Wie die Rosenheimer Bundestagsabgeordnete Daniela Ludwig mitteilt, fließen Fördergelder nach Bad Endorf, Kolbermoor, Raubling und Rosenheim. In Bad Endorf gehen 240.000 Euro in den Ortskern. Die Innenstadt von Kolbermoor wird mit 420.000 Euro unterstützt und die ehemalige Arbeitersiedlung Papierfabrik in Raubling mit 120.000 Euro. In Rosenheim fließen 42.000 Euro in die Lessingstraße. 

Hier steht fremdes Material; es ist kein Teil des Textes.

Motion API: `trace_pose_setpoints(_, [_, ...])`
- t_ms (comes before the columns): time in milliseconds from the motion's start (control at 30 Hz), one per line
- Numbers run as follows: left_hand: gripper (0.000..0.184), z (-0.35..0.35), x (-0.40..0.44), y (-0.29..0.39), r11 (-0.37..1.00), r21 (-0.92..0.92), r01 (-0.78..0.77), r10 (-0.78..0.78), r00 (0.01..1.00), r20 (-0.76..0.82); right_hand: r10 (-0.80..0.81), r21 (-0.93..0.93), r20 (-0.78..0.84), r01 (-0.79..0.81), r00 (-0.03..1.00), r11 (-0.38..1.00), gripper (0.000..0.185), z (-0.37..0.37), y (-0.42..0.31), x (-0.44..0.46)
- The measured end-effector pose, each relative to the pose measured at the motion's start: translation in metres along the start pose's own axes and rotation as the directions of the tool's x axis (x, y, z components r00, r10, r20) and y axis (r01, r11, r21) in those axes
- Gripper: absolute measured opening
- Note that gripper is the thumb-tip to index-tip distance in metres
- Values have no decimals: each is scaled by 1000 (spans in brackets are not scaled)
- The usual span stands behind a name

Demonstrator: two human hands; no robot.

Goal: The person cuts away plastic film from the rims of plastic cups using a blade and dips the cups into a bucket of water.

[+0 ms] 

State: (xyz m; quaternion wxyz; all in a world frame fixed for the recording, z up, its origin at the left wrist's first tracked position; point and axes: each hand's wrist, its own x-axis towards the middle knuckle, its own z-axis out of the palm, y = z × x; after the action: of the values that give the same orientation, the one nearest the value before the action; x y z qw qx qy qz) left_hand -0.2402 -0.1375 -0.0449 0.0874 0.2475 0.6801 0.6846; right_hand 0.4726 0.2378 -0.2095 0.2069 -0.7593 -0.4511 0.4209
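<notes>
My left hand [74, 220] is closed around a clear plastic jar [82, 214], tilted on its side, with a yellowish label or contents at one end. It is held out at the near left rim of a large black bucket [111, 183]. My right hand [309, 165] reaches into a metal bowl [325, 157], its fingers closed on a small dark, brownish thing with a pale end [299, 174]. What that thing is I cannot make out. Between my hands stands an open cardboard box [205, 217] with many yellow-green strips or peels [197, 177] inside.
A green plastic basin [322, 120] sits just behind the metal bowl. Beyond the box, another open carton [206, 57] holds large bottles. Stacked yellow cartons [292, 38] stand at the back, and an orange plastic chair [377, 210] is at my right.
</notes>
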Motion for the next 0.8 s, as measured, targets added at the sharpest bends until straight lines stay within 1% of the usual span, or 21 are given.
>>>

„Mit der Gesamtsumme von 822.000 Euro können die Gemeinden wichtige Schritte hin zu einer offenen Stadt, die allen Bürgern eine Teilhabe am öffentlichen Leben ermöglicht, machen. Ziel des Städtebauförderprogramms „Soziale Stadt“ ist der Ausbau von familienfreundlichen Infrastrukturen, der Austausch zwischen den Generationen, Integration und die Barrierefreiheit. Ich freue mich, dass die Region Rosenheim in diesem Jahr so sehr von Fördermitteln aus den verschiedenen Städtebauprogrammen profitiert und dass Bund und Länder die Bedeutung lebendiger Nachbarschaften anerkennen“, so Daniela Ludwig. 

Insgesamt erhalten in diesem Jahr 26 oberbayerische Städte und Gemeinden rund 8,6 Millionen Euro aus dem aus dem Programm „Soziale Stadt“. Zusammen mit den eigenen Mitteln stehen den oberbayerischen Kommunen, die an dem Programm teilnehmen, mehr als 14 Millionen Euro zur Verfügung.